■ TASK TO CARRY OUT
Write the full listing out again, word for word, but omit the pictures.

■ SOURCE MATERIAL
·····
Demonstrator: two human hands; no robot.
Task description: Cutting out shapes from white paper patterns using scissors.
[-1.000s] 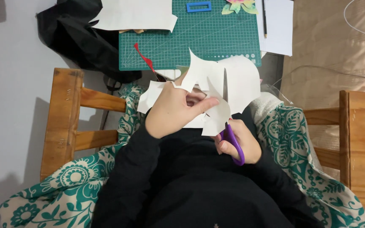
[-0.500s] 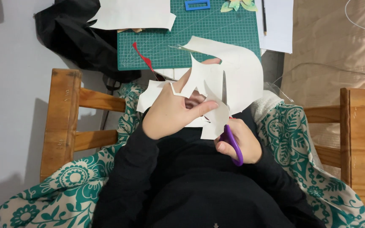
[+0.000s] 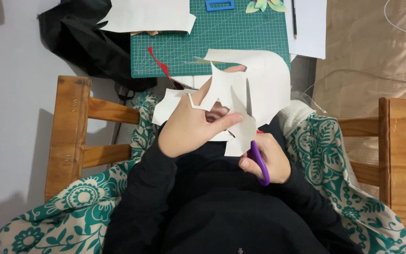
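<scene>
Wooden chair arms (image 3: 74, 127) hem both sides; green cutting mat (image 3: 240, 35) blocks far side; grey floor (image 3: 10, 94) left lies open.

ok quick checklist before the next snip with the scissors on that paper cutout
1. Left hand grips the cream jagged paper cutout: ok.
2. Right hand holds the purple-handled scissors: ok.
3. Scissor blade meets the paper: ok.
4. Left fingers away from the blade: cannot tell, paper hides part of it.
5. Cut line marked on the paper: cannot tell.
6. Green gridded cutting mat has bare room: ok.
</scene>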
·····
■ SOLUTION BELOW
Demonstrator: two human hands; no robot.
Task description: Cutting out shapes from white paper patterns using scissors.
[-1.000s] 
[-0.500s] 
[+0.000s] 
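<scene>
Wooden chair arms (image 3: 74, 127) hem both sides; green cutting mat (image 3: 240, 35) blocks far side; grey floor (image 3: 10, 94) left lies open.

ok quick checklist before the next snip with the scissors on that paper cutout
1. Left hand grips the cream jagged paper cutout: ok.
2. Right hand holds the purple-handled scissors: ok.
3. Scissor blade meets the paper: ok.
4. Left fingers away from the blade: cannot tell, paper hides part of it.
5. Cut line marked on the paper: cannot tell.
6. Green gridded cutting mat has bare room: ok.
</scene>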

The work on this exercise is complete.